Task prompt -> Among the entries that follow, the required portion opens with the line containing "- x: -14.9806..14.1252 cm" and closes with the line containing "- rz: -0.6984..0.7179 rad". Give that portion again exactly, and nothing else.

Data listing ->
-- -- --

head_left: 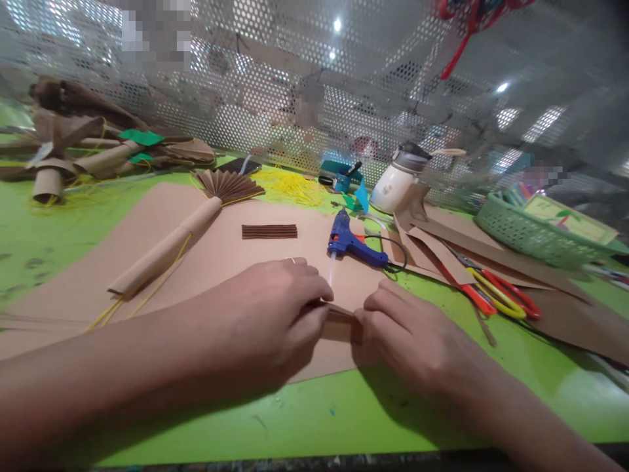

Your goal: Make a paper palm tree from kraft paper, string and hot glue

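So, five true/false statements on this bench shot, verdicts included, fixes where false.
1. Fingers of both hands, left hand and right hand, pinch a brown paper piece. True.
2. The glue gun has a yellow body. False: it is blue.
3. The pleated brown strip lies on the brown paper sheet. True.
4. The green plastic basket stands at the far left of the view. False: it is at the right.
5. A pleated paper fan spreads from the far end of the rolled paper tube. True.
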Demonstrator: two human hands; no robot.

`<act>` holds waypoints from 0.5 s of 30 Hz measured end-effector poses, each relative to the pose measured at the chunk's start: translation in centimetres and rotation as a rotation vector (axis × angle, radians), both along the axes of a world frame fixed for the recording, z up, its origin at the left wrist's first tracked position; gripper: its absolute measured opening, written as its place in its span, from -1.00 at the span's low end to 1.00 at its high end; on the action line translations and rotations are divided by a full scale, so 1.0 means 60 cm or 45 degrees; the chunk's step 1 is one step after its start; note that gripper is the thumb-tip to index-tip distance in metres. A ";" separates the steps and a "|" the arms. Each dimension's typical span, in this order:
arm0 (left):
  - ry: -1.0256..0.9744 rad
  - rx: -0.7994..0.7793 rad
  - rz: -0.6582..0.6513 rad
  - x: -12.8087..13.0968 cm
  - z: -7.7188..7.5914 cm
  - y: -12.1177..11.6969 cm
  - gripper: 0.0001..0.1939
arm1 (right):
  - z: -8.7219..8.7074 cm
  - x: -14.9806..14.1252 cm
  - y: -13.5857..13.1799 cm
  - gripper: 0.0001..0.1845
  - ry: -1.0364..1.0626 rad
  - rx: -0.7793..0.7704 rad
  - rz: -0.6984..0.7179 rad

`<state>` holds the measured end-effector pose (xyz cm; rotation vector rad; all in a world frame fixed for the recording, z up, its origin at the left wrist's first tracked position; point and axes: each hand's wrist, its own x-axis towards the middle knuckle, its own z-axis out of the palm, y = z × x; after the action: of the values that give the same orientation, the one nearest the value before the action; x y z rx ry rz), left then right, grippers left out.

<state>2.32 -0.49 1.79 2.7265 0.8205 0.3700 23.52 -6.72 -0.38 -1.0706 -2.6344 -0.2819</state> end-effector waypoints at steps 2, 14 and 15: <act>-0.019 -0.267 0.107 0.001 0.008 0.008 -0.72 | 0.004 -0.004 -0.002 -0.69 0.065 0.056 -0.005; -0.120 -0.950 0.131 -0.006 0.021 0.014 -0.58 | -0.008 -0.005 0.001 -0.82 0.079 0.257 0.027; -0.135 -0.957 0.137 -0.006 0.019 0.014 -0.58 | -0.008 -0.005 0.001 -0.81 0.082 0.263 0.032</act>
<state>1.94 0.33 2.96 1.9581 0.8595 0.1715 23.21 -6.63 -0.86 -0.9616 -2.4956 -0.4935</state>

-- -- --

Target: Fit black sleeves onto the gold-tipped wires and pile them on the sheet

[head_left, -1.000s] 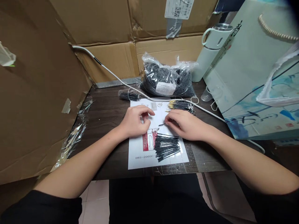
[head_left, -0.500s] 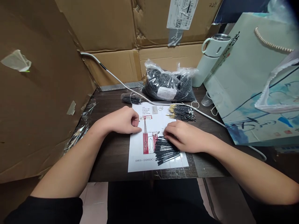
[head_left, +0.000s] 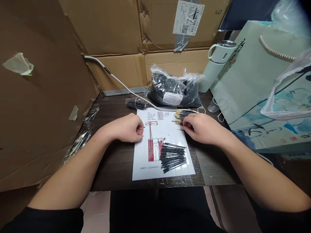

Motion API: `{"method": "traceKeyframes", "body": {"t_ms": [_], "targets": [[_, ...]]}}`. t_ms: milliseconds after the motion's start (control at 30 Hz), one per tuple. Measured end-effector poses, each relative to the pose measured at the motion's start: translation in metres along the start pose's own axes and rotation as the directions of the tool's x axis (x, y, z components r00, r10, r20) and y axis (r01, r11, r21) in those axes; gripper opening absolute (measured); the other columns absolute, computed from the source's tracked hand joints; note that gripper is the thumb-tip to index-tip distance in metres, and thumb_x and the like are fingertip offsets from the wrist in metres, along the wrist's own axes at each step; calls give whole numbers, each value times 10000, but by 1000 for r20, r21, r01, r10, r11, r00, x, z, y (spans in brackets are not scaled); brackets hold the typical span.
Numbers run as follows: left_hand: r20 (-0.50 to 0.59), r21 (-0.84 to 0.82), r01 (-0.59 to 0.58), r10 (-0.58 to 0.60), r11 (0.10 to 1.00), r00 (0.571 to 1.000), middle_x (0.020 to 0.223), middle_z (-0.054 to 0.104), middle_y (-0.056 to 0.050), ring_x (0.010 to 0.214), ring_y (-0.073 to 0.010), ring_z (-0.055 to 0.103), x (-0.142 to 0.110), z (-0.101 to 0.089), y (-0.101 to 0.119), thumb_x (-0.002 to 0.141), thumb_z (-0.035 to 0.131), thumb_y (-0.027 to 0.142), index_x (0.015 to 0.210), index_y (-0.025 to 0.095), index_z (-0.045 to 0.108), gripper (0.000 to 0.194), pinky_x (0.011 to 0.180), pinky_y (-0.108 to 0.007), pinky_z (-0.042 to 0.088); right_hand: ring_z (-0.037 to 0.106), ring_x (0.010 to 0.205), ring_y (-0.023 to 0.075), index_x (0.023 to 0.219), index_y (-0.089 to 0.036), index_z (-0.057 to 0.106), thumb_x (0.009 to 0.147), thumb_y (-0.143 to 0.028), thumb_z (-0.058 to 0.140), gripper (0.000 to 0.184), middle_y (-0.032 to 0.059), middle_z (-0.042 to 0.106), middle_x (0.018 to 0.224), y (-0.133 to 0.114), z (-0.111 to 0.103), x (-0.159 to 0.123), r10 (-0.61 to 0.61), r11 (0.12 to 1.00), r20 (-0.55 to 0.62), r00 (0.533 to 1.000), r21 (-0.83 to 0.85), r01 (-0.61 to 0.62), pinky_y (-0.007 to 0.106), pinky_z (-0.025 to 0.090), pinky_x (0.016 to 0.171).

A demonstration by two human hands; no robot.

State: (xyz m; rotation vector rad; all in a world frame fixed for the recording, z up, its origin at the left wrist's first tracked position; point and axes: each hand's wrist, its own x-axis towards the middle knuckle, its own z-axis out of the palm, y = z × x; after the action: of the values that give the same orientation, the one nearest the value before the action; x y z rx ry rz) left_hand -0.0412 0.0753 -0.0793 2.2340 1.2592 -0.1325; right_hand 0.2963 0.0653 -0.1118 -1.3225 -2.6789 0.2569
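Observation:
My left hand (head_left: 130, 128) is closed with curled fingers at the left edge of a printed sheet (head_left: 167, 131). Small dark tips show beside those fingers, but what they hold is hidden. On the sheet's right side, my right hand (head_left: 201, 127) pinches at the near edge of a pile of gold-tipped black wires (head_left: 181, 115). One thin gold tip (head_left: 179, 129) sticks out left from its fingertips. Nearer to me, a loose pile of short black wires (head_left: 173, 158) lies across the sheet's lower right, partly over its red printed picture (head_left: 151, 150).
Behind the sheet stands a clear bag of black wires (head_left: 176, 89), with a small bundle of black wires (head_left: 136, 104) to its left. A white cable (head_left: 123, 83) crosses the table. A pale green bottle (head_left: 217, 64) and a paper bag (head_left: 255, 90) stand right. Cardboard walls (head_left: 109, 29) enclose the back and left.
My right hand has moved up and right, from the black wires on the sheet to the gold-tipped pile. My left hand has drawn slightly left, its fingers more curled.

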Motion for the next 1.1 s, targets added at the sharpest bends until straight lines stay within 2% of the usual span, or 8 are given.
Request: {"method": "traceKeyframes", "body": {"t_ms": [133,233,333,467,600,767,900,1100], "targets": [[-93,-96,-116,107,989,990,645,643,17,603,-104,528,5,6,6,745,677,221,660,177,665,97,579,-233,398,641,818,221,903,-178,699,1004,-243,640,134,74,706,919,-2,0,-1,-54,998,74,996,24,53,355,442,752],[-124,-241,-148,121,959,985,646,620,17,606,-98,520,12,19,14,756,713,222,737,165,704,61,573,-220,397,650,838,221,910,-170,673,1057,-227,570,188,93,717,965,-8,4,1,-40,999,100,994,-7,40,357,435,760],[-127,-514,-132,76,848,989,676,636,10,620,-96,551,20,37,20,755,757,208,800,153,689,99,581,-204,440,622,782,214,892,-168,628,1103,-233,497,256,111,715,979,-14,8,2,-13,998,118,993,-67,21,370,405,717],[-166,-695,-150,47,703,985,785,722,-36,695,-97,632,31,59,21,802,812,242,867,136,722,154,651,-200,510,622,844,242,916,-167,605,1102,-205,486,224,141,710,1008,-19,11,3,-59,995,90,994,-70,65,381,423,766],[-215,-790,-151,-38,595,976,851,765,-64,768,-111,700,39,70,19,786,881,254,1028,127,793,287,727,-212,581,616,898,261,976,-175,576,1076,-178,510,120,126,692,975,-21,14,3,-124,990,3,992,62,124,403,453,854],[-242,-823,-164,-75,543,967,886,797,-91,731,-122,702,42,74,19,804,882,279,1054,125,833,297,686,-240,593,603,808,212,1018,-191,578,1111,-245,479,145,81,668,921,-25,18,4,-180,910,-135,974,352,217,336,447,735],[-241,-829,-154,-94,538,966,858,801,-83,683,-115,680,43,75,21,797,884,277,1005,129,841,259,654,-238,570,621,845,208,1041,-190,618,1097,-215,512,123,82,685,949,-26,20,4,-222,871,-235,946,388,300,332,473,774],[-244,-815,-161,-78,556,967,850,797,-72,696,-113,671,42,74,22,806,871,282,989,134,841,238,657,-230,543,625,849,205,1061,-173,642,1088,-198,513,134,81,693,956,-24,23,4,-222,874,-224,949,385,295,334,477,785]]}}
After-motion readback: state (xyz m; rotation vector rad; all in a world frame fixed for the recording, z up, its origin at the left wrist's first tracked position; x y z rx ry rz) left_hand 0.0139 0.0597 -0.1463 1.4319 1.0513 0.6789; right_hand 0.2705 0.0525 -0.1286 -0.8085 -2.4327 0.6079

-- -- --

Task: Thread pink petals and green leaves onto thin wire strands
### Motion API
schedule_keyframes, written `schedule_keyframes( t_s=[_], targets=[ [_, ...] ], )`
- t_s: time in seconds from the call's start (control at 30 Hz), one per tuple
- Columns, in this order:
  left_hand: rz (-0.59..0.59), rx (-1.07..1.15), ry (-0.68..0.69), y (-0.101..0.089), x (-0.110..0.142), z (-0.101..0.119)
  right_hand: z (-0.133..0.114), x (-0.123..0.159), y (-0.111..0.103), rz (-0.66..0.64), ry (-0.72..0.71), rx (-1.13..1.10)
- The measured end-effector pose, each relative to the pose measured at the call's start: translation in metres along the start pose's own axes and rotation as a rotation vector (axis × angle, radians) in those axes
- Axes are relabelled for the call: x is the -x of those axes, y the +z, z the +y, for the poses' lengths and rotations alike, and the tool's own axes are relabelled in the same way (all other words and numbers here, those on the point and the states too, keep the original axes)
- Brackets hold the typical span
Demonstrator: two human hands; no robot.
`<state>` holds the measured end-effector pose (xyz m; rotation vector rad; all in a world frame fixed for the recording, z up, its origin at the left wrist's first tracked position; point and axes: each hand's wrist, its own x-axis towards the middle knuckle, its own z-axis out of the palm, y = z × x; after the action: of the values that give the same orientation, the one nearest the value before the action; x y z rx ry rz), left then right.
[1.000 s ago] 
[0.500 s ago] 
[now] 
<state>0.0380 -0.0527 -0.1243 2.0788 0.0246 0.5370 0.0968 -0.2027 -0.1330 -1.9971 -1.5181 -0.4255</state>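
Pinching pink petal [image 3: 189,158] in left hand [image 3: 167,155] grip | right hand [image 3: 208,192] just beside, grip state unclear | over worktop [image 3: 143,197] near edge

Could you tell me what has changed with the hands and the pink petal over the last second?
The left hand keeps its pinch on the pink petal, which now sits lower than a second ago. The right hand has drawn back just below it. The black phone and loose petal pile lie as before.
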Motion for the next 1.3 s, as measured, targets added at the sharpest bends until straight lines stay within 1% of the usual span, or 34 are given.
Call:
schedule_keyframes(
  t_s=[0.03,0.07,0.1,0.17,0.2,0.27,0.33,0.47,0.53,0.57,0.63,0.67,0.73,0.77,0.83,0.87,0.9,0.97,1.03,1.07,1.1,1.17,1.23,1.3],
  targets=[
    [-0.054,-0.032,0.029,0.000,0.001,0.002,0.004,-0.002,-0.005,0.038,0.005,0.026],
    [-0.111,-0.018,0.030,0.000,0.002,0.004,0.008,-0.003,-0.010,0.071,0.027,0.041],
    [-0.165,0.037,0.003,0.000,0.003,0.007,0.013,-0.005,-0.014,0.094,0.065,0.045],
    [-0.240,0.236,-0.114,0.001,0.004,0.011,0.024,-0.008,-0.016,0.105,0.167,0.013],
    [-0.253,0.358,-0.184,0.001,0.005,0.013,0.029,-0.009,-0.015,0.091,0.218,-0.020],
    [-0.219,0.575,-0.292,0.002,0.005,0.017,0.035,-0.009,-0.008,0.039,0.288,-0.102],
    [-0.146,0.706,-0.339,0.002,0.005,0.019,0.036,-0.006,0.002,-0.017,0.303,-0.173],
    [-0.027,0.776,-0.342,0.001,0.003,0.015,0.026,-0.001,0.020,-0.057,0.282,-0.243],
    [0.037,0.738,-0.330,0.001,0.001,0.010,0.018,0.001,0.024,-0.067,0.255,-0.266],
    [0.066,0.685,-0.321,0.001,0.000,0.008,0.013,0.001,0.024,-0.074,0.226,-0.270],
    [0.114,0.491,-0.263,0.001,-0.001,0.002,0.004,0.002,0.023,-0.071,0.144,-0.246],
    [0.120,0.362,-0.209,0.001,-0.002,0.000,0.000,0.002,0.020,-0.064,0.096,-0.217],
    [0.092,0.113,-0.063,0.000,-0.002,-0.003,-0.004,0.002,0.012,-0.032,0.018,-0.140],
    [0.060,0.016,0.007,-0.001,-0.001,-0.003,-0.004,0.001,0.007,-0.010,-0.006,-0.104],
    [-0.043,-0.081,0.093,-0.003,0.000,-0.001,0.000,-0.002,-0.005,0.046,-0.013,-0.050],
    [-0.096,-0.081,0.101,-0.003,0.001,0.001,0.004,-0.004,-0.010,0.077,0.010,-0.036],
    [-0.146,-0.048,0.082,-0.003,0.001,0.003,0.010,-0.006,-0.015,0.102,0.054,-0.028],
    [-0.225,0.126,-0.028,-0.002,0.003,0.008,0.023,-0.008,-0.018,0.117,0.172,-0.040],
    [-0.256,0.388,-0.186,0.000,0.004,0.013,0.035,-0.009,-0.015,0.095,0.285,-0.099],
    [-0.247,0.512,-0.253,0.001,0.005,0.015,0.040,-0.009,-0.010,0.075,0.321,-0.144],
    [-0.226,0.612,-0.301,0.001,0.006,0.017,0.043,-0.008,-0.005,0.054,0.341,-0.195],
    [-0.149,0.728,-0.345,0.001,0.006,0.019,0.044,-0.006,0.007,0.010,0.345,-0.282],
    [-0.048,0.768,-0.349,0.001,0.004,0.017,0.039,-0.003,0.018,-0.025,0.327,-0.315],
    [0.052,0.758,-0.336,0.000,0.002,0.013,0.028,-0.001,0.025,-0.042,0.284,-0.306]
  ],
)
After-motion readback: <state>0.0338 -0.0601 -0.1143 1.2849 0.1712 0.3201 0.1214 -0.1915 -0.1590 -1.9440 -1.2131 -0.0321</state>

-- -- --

Output for this task ->
  - x: -14.9806..14.1252 cm
  - y: -13.5857..13.1799 cm
  - gripper: 0.0001..0.1845
  - ry: -1.0364..1.0626 rad
  - rx: -0.7793..0.7704 rad
  - rz: -0.6984..0.7179 rad

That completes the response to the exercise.